Ten Yemeni citizens who were released from controversial Guantanamo Bay Prison have arrived in Oman, the country's foreign ministry said.
According to the ministry’s statement, Oman has agreed to accept the group of detainees into the country after a “request by the US administration for help to resolve the issue of detainees at Guantanamo Bay.”
Officials from the United States confirmed Oman’s statement acknowledging the arrival of Yemenis.
According to US policy, Guantanamo detainees found no longer posing threat to US and its allies are being repatriated or transferred to third countries.

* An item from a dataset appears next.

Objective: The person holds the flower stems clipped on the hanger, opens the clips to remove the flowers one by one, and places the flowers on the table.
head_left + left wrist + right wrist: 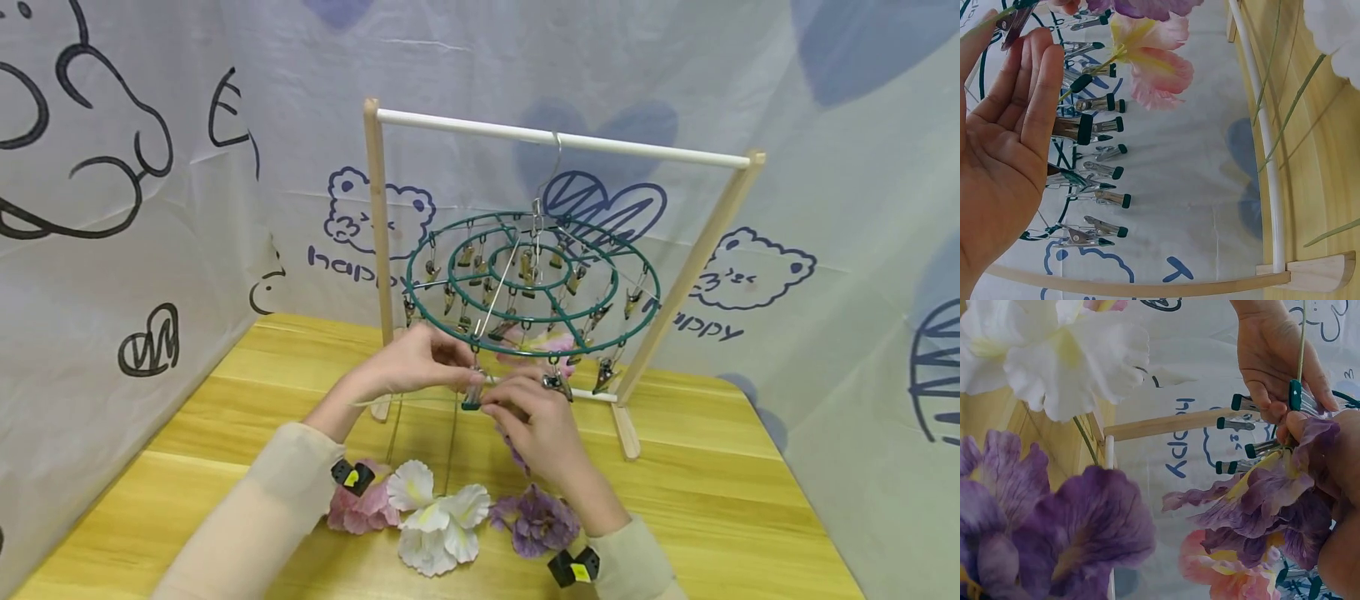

Due to the unstable political situation in their country, the Yemeni detainees have been transferred to Oman, the country's news agency reported.
Seventeen detainees were scheduled to be released in 2016, as a part of US President Barack Obama’s effort to close the controversial detention centre before leaving his presidential office in 2017.
The recent transfers brought the number of inmates in Guantanamo Bay down to 93, after Obama said in a news conference in December 2015 that he was aiming to reduce the population as much as he could, until only an irreducible number of inmates stay.
He also reiterated that it doesn’t make sense for the US to spend an additional amount of tax dollars -hundreds of million of dollars- to have a overseas secure setting for the detainees.
US president said he will first present a plan to Congress about how to close the prison, while keeping back the threat of using his executive powers.
Obama signed a defence policy bill in November 2015, which would make closing Guantanamo harder, as it prevents transfering detainees from the detention centre to US for any purpose.
However, Obama suggested, the provisions of the approved bill could not be constitutional and not necessarily binding.
The last transfer of 10 detainees to Oman came only couple days after two Yemenis were transferred to Ghana.